Alrededor del año 250 aC, en la antigua China, un cierto príncipe de la región de Thing-Zda, estaba preparado para ser coronado emperador; pero antes, sin embargo, de acuerdo con la ley, tenía que casarse.
Como se trataba de escoger a la futura emperatriz, el príncipe tenía que encontrar a una joven en quien pudiese confiar plenamente. Aconsejado por un sabio, decidió convocar a las jóvenes de la región para elegir entre ellas a la más digna.
Una vieja señora, sierva del palacio desde hacía muchos años, al oír los comentarios sobre los preparativos para la audiencia, sintió una gran tristeza, pues su hija alimentaba un amor secreto hacia el príncipe.
Al llegar a su casa y comentar el hecho a la joven, se espantó al oír que ella también tenía intención de presentarse.
La señora se desesperó: –¿Hija mía, qué vas a hacer allí? Estarán presentes las más bellas y ricas candidatas de la corte. ¡Sácate inmediatamente esta idea de la cabeza! ¡Ya sé que debes estar sufriendo, pero no transformes el sufrimiento en una locura! Y la hija respondió: –Querida madre, ni estoy sufriendo, ni mucho menos me he vuelto loca; sé que jamás podré ser la escogida, pero es mi oportunidad de estar por lo menos algunos momentos cerca del príncipe, y esto ya me hace feliz, aún sabiendo que mi destino es otro.
Por la noche, cuando la chica llegó al palacio, allí estaban efectivamente las más bellas jóvenes, con las más bellas ropas y las más bellas joyas, dispuestas a luchar de cualquier modo por la oportunidad que se les ofrecía. Rodeado de su corte, el príncipe anunció el desafío:
–Daré una semilla para cada una de vosotras. Aquella que, dentro de seis meses, me traiga la flor más linda, será la futura emperatriz de la China.
La chica cogió su semilla, la plantó en una maceta y como no era muy hábil en las artes de jardinería, cuidaba la tierra con mucha paciencia y ternura, pues pensaba que, si la belleza de las flores surgiese en proporción a la intensidad de su amor, no tendría que preocuparse del resultado. Pasaron tres meses y nada brotó. La joven buscó soluciones, habló con labradores y campesinos que le enseñaron los más variados métodos de cultivo y no consiguió ningún resultado. Cada día se sentía más lejos de su sueño, aunque su amor continuase tan vivo como antes. Finalmente, los seis meses se agotaron y nada nació de su maceta. Aunque sabía que no tenía nada para mostrar, era consciente de su esfuerzo y dedicación durante todo aquel tiempo, de modo que comunicó a su madre que retornaría al palacio en la fecha y hora establecidas. Secretamente sabía que este sería su último encuentro con el bienamado, y no estaba dispuesta a perderlo por nada del mundo.
Llegó el día de la nueva audiencia. La chica apareció con su maceta sin planta y vio que todas las otras pretendientes habían conseguido buenos resultados: cada una tenía una flor más bella que la otra, de las más variadas formas y colores.

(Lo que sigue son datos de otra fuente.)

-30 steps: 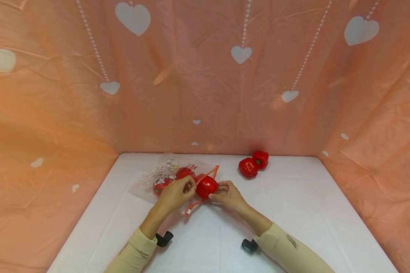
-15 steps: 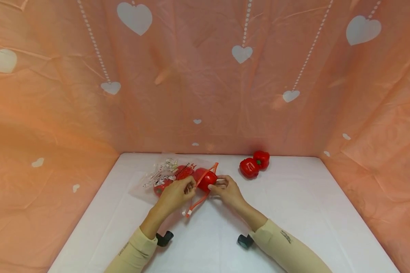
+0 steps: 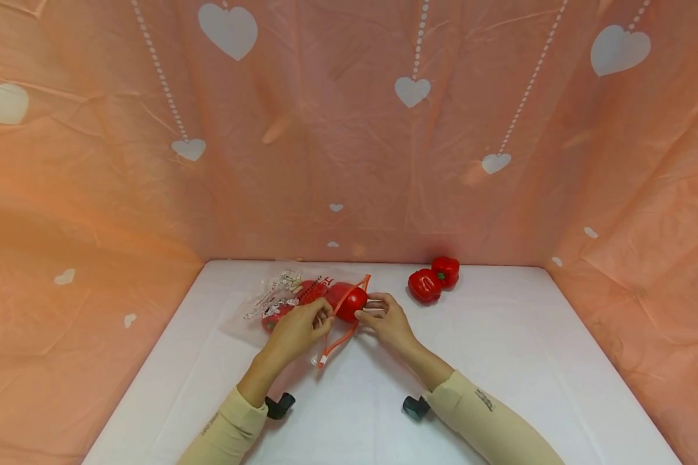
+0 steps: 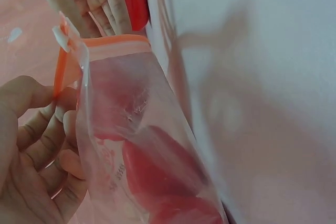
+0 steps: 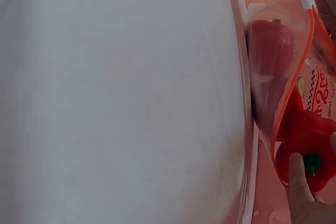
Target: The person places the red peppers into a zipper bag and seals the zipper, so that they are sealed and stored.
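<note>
A clear printed bag (image 3: 249, 318) with an orange zip edge (image 3: 341, 340) lies on its side with red peppers (image 3: 273, 320) inside. My left hand (image 3: 295, 334) pinches the bag's edge between thumb and finger, as the left wrist view shows at the orange strip (image 4: 62, 74). Another red pepper (image 3: 356, 302) sits in the bag's mouth, partly behind the film. My right hand (image 3: 392, 328) holds its outer end with thumb and fingers. In the right wrist view, one finger (image 5: 298, 174) rests beside the green stem (image 5: 313, 162). The bag hides part of the peppers.
Two more red peppers (image 3: 424, 286) touch each other at the back right of the white table (image 3: 488, 361). Dark wrist devices (image 3: 280, 407) show below both forearms. Orange sheets with white hearts (image 3: 412, 92) stand behind and at the sides.
The pepper at the bag's mouth has moved left and back, farther into the bag. My right hand has followed it, while the left stays nearly still.
</note>
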A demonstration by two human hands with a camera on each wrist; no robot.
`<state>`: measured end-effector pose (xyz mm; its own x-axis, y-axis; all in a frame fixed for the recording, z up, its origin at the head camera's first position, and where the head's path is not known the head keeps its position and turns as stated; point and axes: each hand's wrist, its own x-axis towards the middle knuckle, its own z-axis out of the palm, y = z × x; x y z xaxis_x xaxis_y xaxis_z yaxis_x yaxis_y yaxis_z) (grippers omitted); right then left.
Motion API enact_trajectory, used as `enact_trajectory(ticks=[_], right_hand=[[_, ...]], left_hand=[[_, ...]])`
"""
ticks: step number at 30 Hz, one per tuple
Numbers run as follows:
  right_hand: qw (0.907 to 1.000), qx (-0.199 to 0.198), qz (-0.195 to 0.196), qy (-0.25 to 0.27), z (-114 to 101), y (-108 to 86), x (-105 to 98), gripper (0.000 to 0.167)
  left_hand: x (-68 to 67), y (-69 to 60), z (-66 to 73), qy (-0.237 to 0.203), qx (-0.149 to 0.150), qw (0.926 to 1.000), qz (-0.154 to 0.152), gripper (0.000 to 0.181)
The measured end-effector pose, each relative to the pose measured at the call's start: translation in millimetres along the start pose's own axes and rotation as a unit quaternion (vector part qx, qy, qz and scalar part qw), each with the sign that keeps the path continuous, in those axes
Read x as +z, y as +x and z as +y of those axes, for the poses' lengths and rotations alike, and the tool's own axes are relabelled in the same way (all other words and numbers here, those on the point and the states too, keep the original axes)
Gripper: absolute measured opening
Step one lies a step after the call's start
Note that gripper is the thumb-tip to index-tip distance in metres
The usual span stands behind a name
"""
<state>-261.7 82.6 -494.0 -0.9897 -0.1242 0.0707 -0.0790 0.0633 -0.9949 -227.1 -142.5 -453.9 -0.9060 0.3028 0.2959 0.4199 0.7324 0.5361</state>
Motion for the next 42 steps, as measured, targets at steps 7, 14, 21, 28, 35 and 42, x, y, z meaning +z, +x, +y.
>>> enact_trajectory(ticks=[7, 14, 21, 28, 35, 42], right_hand=[[1.0000, -0.003, -0.007, 0.005, -0.7, 2.2, 2.1, 0.049], [0.9996, -0.022, -0.009, -0.016, -0.5, 3.7, 5.5, 0.046], [0.9993, -0.022, -0.010, -0.028, 4.0, 10.3, 10.0, 0.043], [0.9985, -0.018, -0.015, -0.050, 7.5, 16.2, 15.9, 0.042], [0.9974, -0.023, -0.027, -0.063, 1.5, 15.4, 22.2, 0.042], [0.9970, -0.009, -0.046, -0.062, -0.6, 14.6, 22.9, 0.043]], left_hand=[[-0.9, 0.3, -0.1, -0.001, 0.003, 1.0000, 0.003, 0.010], [-1.5, 0.4, 0.0, 0.000, 0.000, 1.0000, 0.001, 0.010], [-2.2, 0.0, 0.7, -0.001, 0.000, 1.0000, 0.000, 0.009], [-1.4, 0.1, 0.2, -0.002, 0.001, 1.0000, 0.001, 0.010], [-1.6, 0.7, -0.1, -0.005, -0.001, 1.0000, 0.004, 0.010], [-3.8, 0.2, -0.2, -0.006, -0.005, 0.9999, 0.007, 0.010]])
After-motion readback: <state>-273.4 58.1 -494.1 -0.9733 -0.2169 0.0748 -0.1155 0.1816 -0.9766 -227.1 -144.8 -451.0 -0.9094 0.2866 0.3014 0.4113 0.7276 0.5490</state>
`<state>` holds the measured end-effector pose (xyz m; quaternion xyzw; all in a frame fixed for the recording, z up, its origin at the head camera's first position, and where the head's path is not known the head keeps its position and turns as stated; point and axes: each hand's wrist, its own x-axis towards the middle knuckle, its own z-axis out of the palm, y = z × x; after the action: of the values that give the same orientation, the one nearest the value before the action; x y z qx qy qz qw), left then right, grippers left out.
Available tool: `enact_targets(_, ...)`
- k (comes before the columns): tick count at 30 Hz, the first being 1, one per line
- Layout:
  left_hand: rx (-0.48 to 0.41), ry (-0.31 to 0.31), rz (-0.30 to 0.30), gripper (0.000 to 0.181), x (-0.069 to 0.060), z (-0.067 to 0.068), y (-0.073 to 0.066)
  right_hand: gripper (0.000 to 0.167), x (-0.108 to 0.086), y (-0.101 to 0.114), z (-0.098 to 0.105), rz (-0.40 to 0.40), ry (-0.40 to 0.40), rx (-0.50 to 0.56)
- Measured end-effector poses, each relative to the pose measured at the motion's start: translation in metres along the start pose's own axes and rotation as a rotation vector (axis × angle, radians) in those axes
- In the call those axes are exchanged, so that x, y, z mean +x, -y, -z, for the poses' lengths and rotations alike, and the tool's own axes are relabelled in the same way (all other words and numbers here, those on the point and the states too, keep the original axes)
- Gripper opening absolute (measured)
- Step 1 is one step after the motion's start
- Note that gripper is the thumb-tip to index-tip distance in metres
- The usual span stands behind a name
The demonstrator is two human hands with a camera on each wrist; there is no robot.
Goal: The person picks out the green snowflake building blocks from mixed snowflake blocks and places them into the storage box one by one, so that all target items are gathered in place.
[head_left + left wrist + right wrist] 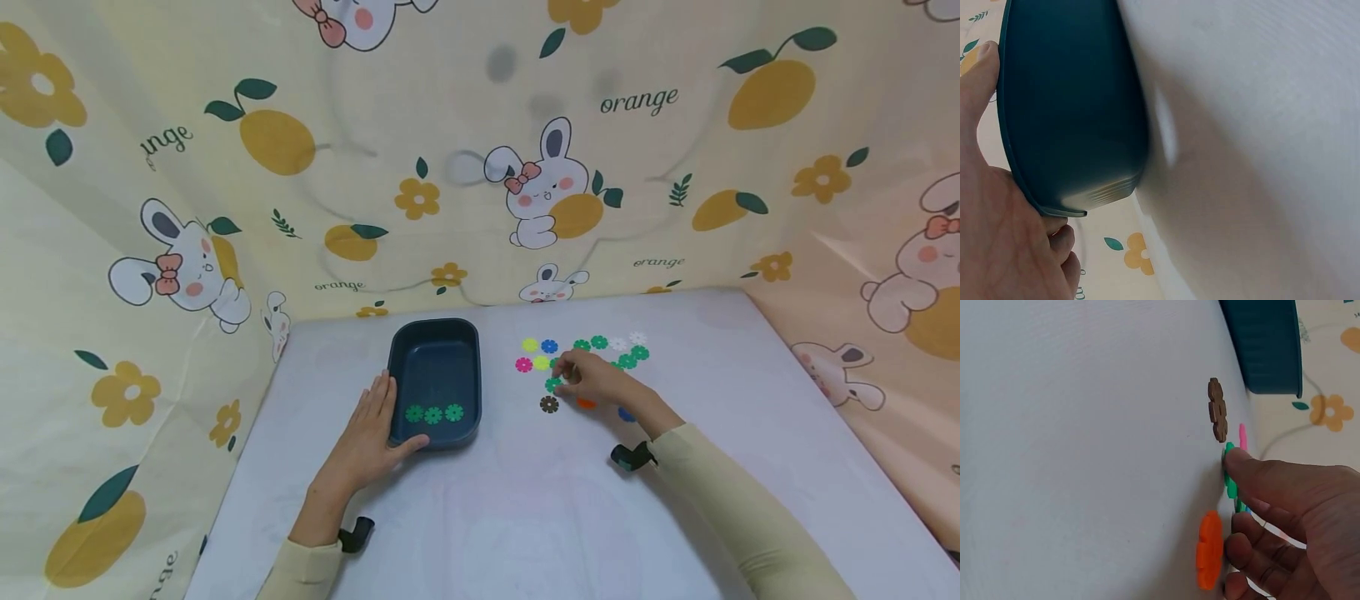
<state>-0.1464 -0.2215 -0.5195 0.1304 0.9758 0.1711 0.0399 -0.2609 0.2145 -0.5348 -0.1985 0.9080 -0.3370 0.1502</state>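
A dark blue tray point(435, 333) stands on the white tabletop, with several green flower-shaped discs point(433, 415) lying inside at its near end. My left hand point(367, 433) rests against the tray's left side, fingers straight along the wall and thumb across the near rim. On the right, my right hand point(596, 379) reaches down among scattered flower discs. Its thumb touches a green disc point(1230, 481), while a gap shows between thumb and forefinger. Close by lie a brown disc point(549, 404) and an orange disc point(1210, 550), the latter partly covered in the head view.
Beyond the right hand lie more discs: yellow point(530, 344), blue point(550, 346), pink point(523, 365), green point(639, 353) and white point(637, 338). Another blue disc point(627, 414) is half hidden under the right wrist. A patterned cloth point(465, 275) hangs behind the table.
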Motion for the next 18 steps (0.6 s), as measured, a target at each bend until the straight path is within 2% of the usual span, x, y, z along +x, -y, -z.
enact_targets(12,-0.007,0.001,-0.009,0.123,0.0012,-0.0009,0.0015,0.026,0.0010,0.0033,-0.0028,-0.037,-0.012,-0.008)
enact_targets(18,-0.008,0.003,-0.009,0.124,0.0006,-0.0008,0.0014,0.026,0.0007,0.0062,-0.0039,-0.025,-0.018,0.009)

Por fin llegó el momento esperado: el príncipe entra y observa a cada una de las candidatas con mucho cuidado y atención. Después de pasar por todas, anuncia el resultado e indica a la hija de su sierva como su nueva esposa.
Todos los presentes empezaron a protestar, diciendo que cómo era posible que él hubiera escogido justamente a la única que no había conseguido cultivar ninguna planta. Entonces, serenamente, el príncipe aclaró la razón de su desafío:
–Esta fue la única que cultivó la flor que la hizo digna de ser emperatriz: la flor de la honestidad. Todas las semillas que entregué eran estériles, y no podían nacer de manera alguna.